Thursday, March 1, 2018
Building management systems still ripe for hacking
This article is referring to UK systems, but please do not think for a second that US building management systems are any safer. Having done vulnerability assessments of thousands of businesses, government facilities, and electrical power systems, it is true that the vast majority of them are vulnerable. The US government developed its critical infrastructure protection program after 9/11, and mandatory assessments where conducted of many of these facilities. Fixes where put in place that, within months were overridden by the staff, and or vendors, in attempts to make it easier to do their business. Ease of use is probably the most common reason to bypass security.There are more companies out there developing more security systems for SCADA as well as BMS, but all require that the users do not compromise the security systems available.
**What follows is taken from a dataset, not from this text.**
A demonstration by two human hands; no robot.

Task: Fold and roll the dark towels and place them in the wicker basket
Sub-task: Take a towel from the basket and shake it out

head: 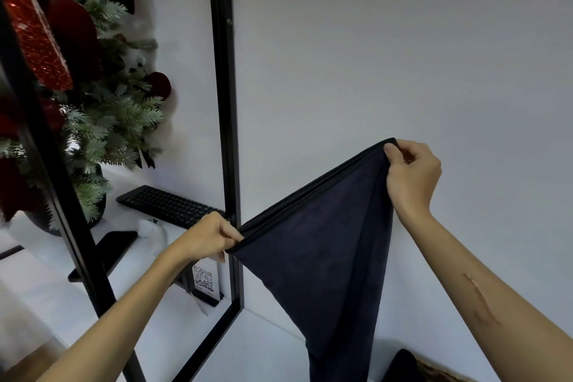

So far this has not been the case. As the article states the staff and vendors involved in maintaining the systems are not security oriented staff, but operationally oriented, and as such do not realize the security needs of the systems. Much like CCTV systems that are attached to companies computer networks, the security of the cameras is a hassle, and many times is left unsecured by vendors and sometimes staff. What most do not realize is that any compromise to the cameras being used by the companies network, directly allows compromise to the companies computer systems. In most major security designs the cameras are put on a separate network so any comprise of them will not affect any other network. In most homes and small businesses they are put on the same network as the operations of the company. This in itself is a huge security vulnerability.